----- AVAILABLE DATA

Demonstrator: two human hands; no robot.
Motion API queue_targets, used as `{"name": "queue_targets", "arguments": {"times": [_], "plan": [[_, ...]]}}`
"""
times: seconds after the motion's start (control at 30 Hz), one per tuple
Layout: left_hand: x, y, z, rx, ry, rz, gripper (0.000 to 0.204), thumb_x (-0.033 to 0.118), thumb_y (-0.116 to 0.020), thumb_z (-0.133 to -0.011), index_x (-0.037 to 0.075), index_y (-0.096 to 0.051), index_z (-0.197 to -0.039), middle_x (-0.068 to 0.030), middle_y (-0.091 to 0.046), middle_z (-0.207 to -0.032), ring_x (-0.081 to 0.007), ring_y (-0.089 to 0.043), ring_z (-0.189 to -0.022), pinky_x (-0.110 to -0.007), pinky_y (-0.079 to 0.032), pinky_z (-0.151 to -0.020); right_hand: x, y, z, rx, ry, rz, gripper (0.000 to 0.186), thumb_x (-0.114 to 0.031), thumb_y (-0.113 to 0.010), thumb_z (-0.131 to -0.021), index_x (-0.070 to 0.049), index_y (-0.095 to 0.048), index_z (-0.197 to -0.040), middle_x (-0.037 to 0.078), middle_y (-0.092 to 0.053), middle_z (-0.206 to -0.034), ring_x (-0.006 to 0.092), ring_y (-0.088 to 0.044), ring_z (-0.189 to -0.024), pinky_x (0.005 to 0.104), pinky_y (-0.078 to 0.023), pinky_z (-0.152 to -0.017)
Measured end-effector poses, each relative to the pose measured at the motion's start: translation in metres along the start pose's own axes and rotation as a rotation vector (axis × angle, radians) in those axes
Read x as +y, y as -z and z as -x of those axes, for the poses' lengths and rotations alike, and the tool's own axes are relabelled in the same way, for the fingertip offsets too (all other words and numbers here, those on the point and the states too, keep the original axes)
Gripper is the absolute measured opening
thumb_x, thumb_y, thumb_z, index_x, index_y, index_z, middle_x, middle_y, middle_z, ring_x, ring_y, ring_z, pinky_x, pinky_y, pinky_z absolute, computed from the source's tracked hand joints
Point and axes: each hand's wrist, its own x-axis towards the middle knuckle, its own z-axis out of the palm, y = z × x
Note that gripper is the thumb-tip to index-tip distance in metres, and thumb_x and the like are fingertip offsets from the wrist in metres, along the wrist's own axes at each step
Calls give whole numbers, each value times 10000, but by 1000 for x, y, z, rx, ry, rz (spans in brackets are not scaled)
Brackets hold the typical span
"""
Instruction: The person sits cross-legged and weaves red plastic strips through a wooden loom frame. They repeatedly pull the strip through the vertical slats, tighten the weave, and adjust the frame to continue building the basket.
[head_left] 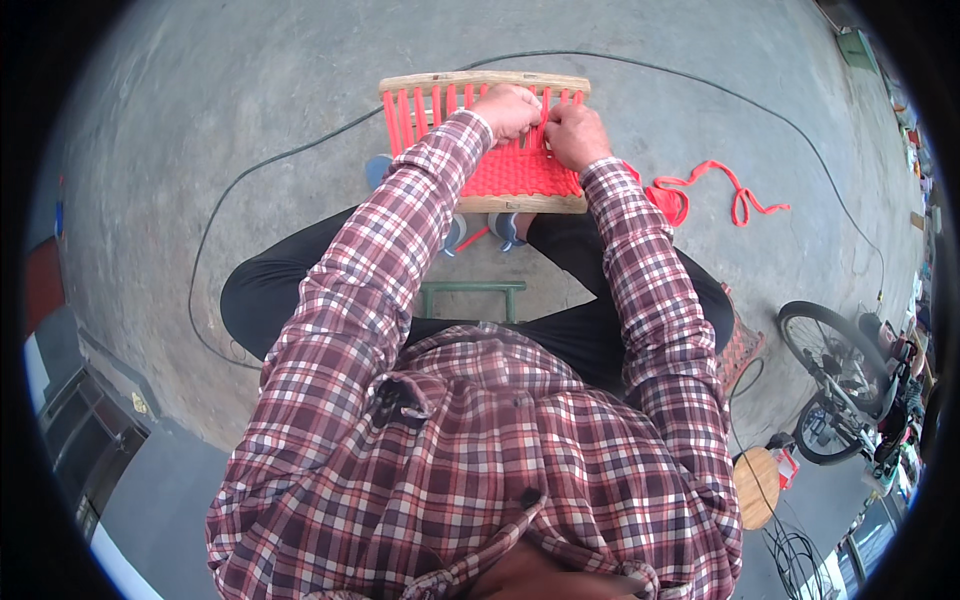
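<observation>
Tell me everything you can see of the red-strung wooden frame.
The red-strung wooden frame has a pale far bar and near bar, with soft-looking red strands between them. Toward the near bar they are densely interlaced; toward the far bar they run separately, with gaps. It sits just beyond the shoes; its support is unclear. The left hand and right hand are at strands right of centre; the left sleeve hides part.

Before you spreads a grey concrete floor [300,65]; a long dark cable [640,62] curves across it, ahead of you and down your left; your shoes [510,232] rest on it; a loose red strand [669,205] lies to your right; farther right stands a bicycle [838,380].
</observation>
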Motion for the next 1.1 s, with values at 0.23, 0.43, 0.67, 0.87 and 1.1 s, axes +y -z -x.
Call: {"name": "queue_targets", "arguments": {"times": [0.23,0.43,0.67,0.87,1.1], "plan": [[-2,-7,2,168,-290,-627,194,160,-569,-748,83,-668,-896,-147,-655,-866,-241,-636,-789,-339,-496,-721,5,1,2,-59,-47,-144,167,-181,-586,-765,-63,-640,-870,180,-626,-854,346,-598,-815,431,-467,-733],[9,-1,4,110,-204,-623,191,193,-559,-741,39,-658,-795,-166,-640,-772,-243,-616,-656,-356,-488,-630,5,4,2,-44,-38,-248,214,-187,-567,-790,-63,-631,-952,188,-624,-912,353,-589,-864,425,-464,-763],[15,20,15,15,-214,-65,187,200,-595,-712,24,-651,-733,-18,-533,-586,-109,-457,-495,-290,-394,-439,3,10,-5,-168,-80,-718,207,-178,-538,-857,-11,-630,-938,104,-613,-785,166,-562,-713,293,-445,-643],[-3,5,8,136,-193,-654,205,189,-551,-763,25,-672,-787,-111,-646,-748,-215,-618,-705,-349,-484,-613,6,4,-3,-50,-94,-525,167,-149,-571,-857,3,-636,-868,20,-586,-673,79,-496,-603,252,-416,-541],[-9,4,7,56,-35,-123,169,139,-530,-786,35,-578,-661,-71,-552,-607,-160,-501,-476,-324,-371,-412,0,3,-3,-62,-16,-242,193,-214,-571,-776,-35,-639,-787,188,-622,-777,352,-600,-768,431,-476,-690]]}}
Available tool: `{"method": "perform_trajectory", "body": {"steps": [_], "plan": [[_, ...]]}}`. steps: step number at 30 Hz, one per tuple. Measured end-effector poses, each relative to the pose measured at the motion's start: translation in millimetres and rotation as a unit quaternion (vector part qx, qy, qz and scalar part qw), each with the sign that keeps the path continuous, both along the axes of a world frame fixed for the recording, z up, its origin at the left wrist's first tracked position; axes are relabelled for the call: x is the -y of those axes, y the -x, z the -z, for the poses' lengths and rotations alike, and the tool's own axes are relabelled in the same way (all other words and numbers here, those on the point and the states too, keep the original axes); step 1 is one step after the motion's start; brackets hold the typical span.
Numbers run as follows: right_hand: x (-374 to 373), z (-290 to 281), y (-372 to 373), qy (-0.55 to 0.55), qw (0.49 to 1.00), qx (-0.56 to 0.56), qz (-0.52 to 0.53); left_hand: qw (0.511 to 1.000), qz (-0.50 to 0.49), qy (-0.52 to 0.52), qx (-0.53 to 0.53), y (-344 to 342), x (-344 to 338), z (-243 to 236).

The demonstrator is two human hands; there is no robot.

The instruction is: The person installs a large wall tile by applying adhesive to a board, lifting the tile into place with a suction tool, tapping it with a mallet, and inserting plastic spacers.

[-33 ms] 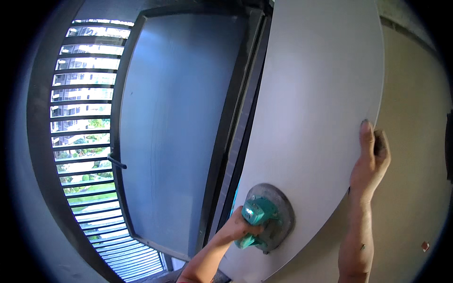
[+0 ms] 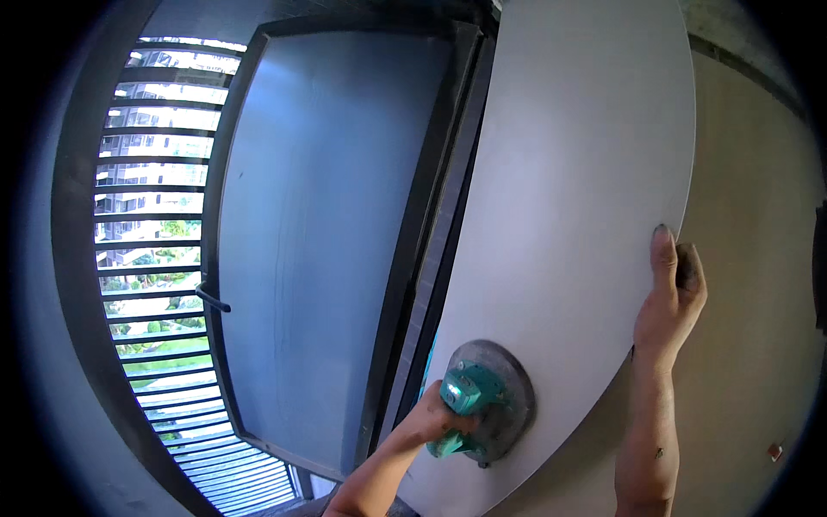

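Note:
A large pale grey panel, smooth like a big tile (image 2: 586,155), stands tall in front of me. On its lower left part rests a teal hand-held suction cup tool (image 2: 469,388) with a round grey pad (image 2: 515,409), the pad against the panel's face. My left hand (image 2: 444,418) is closed round the tool's handle. Further right, my right hand (image 2: 676,280) grips the panel's right edge, thumb lying on the front face and fingers curled behind. Those fingertips are partly hidden.
To the left is a dark-framed frosted glass door or window leaf (image 2: 310,233) with a black handle (image 2: 214,298). Dark horizontal bars (image 2: 151,215) beside it look out on buildings and greenery. A beige surface (image 2: 749,258) lies right of the panel, with a small reddish-brown piece (image 2: 775,451).
The panel's right edge and my right hand appear very slightly further left, along with a small shift of the view. Both hands keep their holds.

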State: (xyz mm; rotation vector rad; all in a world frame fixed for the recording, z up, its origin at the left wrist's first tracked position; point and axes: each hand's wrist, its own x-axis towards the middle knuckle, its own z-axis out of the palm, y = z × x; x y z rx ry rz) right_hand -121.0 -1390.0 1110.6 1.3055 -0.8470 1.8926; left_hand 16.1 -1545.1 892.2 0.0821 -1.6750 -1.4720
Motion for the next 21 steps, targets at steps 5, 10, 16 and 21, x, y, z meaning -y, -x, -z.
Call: {"method": "perform_trajectory", "body": {"steps": [5, 10, 16, 21], "plan": [[7, -3, -7, -0.022, 0.999, 0.036, 0.008, 0.999, 0.034, -0.003, 0.008, 4, 12, 4], [18, -3, -1, -0.017, 1.000, 0.026, -0.004, 0.999, 0.035, -0.013, -0.008, 12, 20, 4], [29, -5, 16, -0.030, 0.999, 0.035, 0.026, 0.999, 0.012, -0.021, -0.023, 23, 24, 0], [41, -7, 21, -0.039, 0.998, 0.044, 0.028, 0.999, 0.020, -0.015, 0.025, 22, 37, -1]]}}
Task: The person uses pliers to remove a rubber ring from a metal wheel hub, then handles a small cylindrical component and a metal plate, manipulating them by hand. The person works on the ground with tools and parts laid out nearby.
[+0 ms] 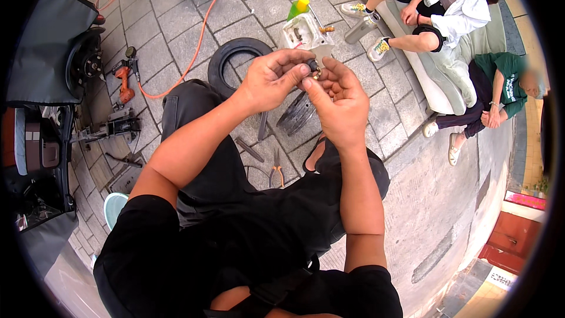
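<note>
My left hand [272, 78] and my right hand [338, 101] meet in front of me above the paved ground. Between their fingertips is a small dark part with a brass-coloured end [313, 68]. The left thumb and fingers pinch the dark part; the right fingers touch it from the right and below. What the part is exactly I cannot tell. Below the hands lie a black tyre [231, 59] and a metal wheel rim [297, 113].
A white plastic container with a green and yellow funnel [303, 26] stands beyond the hands. An orange hose [197, 41] crosses the paving to an orange power tool [125, 81]. Pliers [276, 172] lie near my knee. Two people sit on a pale sofa [438, 76] at right. A vehicle wheel [82, 62] is at left.
</note>
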Demonstrator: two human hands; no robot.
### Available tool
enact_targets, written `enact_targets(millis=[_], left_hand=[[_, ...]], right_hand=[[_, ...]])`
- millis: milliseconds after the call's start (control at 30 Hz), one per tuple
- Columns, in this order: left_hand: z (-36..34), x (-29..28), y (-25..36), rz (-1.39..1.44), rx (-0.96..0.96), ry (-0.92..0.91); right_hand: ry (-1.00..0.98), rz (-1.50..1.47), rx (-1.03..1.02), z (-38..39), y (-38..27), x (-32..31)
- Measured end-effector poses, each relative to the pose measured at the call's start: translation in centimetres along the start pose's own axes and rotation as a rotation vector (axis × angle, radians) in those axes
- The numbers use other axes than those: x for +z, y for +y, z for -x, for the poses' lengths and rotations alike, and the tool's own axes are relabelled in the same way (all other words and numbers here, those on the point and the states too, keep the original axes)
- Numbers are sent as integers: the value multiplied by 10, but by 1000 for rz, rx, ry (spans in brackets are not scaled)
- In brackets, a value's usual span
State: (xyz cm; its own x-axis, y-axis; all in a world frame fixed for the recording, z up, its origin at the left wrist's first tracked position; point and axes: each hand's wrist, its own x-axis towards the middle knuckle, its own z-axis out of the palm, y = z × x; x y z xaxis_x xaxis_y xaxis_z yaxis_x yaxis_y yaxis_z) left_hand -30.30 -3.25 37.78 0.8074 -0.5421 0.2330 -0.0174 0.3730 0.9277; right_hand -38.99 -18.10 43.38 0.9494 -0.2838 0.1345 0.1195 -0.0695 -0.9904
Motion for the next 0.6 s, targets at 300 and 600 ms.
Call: enact_targets(millis=[300,600], left_hand=[[3,3,5,-31,25,18],[1,4,2,27,51,-3]], right_hand=[[25,567,-424,3,2,-3],[24,554,-373,8,1,0]])
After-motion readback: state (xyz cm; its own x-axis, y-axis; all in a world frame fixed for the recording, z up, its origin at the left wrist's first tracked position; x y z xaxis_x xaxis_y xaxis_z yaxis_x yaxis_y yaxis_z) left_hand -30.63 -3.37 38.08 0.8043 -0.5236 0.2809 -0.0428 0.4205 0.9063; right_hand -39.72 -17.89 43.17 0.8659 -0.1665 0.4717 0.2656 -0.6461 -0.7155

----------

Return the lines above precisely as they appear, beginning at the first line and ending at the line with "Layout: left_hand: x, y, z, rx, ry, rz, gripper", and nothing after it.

FINISHED TASK:
Demonstrator: two human hands; no robot.
Motion API queue_targets, used as `{"name": "queue_targets", "arguments": {"times": [_], "plan": [[_, ...]]}}`
"""
times: seconds after the motion's start (control at 30 Hz), one per tuple
Layout: left_hand: x, y, z, rx, ry, rz, gripper (0.000 to 0.204), thumb_x (-0.033 to 0.118), thumb_y (-0.116 to 0.020), thumb_z (-0.133 to -0.011), index_x (-0.037 to 0.075), index_y (-0.096 to 0.051), index_z (-0.197 to -0.039), middle_x (-0.068 to 0.030), middle_y (-0.091 to 0.046), middle_z (-0.207 to -0.032), ring_x (-0.081 to 0.007), ring_y (-0.089 to 0.043), ring_z (-0.189 to -0.022), pinky_x (-0.110 to -0.007), pinky_y (-0.079 to 0.032), pinky_z (-0.151 to -0.020); right_hand: x, y, z, rx, ry, rz, gripper (0.000 to 0.186), thumb_x (-0.114 to 0.031), thumb_y (-0.113 to 0.010), thumb_z (-0.131 to -0.021), index_x (-0.070 to 0.049), index_y (-0.095 to 0.048), index_z (-0.197 to -0.040), middle_x (-0.037 to 0.078), middle_y (-0.092 to 0.053), middle_z (-0.206 to -0.034), ring_x (-0.006 to 0.092), ring_y (-0.088 to 0.044), ring_z (-0.189 to -0.024), pinky_x (0.005 to 0.104), pinky_y (-0.078 to 0.023), pinky_z (-0.152 to -0.017)

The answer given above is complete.